Os "economistas" do governo atual, aliás o próprio ministro da Fazenda, e o candidato ao governo paulista pelo partido que "combatia o populismo cambial" do governo "neoliberal" anterior, parece terem se esquecido de suas acusações sem pé nem cabeça. E, no entanto, é o que eles mais estão praticando, desde que chegaram ao poder, acumulando ainda reservas em excesso, a um custo anual superior a 20 bilhões de dólares.
Parece que eles não têm a solução para o problema, a não ser comprar mais dólares, o que estimula os "especuladores" e trazer mais dólares ainda ao Brasil.
Quanto isso vai durar? Enquanto o governo tiver condições de comprar dólares e jogar a conta nas nossas costas pelo futuro imprevisível...
Paulo Roberto de Almeida
Enxurrada de dólares
Editorial Folha de S.Paulo, 22.09.2010
Apesar das incertezas que ainda pairam sobre a economia mundial, cresce com rapidez o fluxo de capitais para os países em desenvolvimento. O Brasil é um destinatário privilegiado: nos últimos 12 meses, os investimentos estrangeiros em renda fixa e Bolsa superam US$ 65 bilhões, um recorde em anos recentes. Por causa dessa enxurrada de dólares, o país experimenta um processo de forte valorização do real -uma ameaça ao equilíbrio das contas externas.

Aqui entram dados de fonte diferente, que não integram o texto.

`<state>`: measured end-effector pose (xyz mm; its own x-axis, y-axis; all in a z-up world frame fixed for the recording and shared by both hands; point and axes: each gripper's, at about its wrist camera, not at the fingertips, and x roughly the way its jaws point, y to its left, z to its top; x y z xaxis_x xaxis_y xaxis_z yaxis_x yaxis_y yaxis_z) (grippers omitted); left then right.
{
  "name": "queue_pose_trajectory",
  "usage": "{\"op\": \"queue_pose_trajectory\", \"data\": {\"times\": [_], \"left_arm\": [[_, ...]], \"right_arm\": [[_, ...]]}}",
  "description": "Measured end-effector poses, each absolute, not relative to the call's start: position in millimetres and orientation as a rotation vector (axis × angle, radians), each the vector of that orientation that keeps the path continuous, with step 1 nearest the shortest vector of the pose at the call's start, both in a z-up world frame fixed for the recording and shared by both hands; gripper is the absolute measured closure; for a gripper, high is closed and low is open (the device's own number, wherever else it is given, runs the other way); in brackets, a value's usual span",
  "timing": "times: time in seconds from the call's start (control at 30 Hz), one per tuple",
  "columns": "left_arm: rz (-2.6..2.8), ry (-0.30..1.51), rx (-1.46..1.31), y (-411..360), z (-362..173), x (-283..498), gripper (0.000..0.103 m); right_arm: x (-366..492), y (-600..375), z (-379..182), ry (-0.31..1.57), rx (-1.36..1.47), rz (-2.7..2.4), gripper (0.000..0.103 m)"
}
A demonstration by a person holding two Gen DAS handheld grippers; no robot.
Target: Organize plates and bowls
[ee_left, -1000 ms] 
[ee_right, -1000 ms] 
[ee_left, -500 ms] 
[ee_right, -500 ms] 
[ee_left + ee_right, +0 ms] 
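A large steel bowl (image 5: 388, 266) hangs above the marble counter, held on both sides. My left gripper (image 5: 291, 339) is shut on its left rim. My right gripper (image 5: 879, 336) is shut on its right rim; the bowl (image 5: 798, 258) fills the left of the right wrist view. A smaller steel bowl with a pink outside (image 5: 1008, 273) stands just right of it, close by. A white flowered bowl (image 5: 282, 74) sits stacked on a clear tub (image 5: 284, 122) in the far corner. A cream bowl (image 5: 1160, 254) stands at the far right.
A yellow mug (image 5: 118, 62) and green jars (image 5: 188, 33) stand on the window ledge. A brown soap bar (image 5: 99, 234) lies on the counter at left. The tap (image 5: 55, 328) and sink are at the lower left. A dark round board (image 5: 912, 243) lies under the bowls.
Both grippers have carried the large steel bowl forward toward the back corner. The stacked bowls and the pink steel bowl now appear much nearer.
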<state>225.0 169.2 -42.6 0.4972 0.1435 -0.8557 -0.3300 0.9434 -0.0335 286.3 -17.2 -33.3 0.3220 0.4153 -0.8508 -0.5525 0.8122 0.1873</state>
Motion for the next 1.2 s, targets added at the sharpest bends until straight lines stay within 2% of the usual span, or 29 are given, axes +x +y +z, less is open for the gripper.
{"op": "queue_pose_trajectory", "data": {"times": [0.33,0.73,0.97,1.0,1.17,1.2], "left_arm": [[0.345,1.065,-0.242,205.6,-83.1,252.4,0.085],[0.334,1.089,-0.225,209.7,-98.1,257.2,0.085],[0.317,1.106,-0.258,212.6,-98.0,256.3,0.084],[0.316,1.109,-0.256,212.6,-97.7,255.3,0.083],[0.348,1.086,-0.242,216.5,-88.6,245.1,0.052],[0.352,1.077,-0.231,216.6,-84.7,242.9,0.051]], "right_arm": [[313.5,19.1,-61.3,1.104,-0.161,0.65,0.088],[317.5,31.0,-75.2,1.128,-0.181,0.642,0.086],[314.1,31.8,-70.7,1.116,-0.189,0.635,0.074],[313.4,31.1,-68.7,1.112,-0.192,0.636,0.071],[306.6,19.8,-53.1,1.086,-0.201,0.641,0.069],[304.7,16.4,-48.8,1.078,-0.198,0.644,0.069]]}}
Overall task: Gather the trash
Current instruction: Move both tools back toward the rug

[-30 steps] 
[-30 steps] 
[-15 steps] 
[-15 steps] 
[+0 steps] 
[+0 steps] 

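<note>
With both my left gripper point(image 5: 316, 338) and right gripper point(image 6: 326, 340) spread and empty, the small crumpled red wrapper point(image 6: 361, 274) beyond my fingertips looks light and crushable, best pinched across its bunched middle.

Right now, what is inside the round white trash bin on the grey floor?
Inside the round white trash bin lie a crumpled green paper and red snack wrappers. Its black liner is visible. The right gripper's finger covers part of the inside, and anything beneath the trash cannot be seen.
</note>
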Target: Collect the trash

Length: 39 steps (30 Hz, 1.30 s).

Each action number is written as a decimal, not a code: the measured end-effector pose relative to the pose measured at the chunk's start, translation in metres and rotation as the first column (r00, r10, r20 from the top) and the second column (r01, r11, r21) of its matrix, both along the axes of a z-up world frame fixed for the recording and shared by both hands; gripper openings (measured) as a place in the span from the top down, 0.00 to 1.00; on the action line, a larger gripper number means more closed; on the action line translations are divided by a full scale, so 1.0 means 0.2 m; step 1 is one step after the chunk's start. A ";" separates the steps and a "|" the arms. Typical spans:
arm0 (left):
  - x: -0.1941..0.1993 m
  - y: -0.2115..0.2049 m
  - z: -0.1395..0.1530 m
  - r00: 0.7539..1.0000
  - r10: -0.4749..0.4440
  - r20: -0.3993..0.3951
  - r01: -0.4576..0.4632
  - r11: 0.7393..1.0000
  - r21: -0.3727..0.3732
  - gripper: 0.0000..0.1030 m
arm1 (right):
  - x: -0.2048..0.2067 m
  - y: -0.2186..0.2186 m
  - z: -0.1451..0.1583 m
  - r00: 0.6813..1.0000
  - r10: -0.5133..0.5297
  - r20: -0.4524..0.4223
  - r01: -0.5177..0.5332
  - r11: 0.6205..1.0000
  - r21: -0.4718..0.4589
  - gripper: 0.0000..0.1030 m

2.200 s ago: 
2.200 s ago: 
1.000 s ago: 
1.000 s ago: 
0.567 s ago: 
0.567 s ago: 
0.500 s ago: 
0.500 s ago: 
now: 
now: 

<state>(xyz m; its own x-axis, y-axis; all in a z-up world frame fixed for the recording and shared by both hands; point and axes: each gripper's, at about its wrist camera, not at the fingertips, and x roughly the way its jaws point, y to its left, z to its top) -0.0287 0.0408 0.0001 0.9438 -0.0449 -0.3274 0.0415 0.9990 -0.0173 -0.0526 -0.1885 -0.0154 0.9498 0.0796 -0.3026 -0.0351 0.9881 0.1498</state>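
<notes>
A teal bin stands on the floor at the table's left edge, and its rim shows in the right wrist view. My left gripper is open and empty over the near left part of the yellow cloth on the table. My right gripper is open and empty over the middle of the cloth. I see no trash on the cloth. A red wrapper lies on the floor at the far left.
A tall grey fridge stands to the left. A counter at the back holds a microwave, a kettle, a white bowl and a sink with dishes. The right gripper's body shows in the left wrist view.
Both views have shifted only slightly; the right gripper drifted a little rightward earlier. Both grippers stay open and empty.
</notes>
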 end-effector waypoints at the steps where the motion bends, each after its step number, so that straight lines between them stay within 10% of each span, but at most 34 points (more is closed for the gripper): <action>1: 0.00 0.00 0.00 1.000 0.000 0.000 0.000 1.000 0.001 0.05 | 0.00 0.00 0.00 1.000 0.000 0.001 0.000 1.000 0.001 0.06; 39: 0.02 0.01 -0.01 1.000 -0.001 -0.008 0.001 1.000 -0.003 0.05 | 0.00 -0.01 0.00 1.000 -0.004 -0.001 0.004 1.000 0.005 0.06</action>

As causas são globais. A mais importante é a consolidação de uma disparidade de crescimento econômico entre países ricos e o mundo em desenvolvimento. São hoje os emergentes, Brasil entre eles, os responsáveis pelo dinamismo e pelas oportunidades de investimento mais atrativas.
EUA e Europa -onde se concentra grande parte da riqueza financeira do mundo- amargam uma recuperação complicada, lenta, insuficiente para reduzir o desemprego. Não há dúvida de que a taxa real de juro dessas economias permanecerá próxima de zero por muito tempo, o que incentiva os investidores a buscar opções fora de seus países.
É natural, portanto, que se observe uma persistente realocação de capitais em favor dos países em crescimento. Estima-se, por exemplo, que menos de 5% da carteira dos grandes investidores institucionais europeus e americanos se encontre alocada em títulos de nações emergentes, parcela que poderá subir para cerca de 20% nos próximos anos.
É um movimento que agravará as dificuldades de gestão para os países receptores.
Como está em curso um processo de desvalorização do dólar e do euro, em razão da crise, a pressão pela valorização cambial afetará quase todas as outras economias -como tem ocorrido. Nesse quadro, ações isoladas em plano nacional podem amenizar, mas não eliminarão o problema.
A maior parte dos países em desenvolvimento tenta administrar a valorização de suas moedas por meio de compras de dólares nos mercados de câmbio. Valem-se para isso das vultosas reservas internacionais que acumularam nos últimos anos.
Mas há diferenças que precisam ser ressaltadas. Algumas economias -em especial as asiáticas- estão mais aparelhadas para acumular dólares, pois contam com ampla poupança interna e juros baixos. Não é o caso do Brasil, onde o custo de aumentar o volume de reservas pode se tornar proibitivo. Sustentar US$ 250 bilhões com uma diferença de juros nominais de 8% em relação aos ricos (10,75% contra 2,5% nos EUA) já onera o Tesouro em US$ 20 bilhões ao ano. Logo, os recursos para adquirir dólares não são "ilimitados", e a autorização para o Fundo Soberano comprá-los, como já se anunciou, não deverá alterar muito essa realidade.
Por outro lado, a opção de lavar as mãos e não intervir é insustentável, pois tornaria ainda maior o dano para a competitividade do setor produtivo. Cabe ao governo agir para minimizar as disparidades e o custo das intervenções -por exemplo, desonerando as exportações e o investimento.
É preciso que se criem logo condições fiscais para aproximar a taxa de juros interna dos padrões internacionais, levando-a para cerca de 2% ao ano, em termos reais, ou seja, descontada a inflação.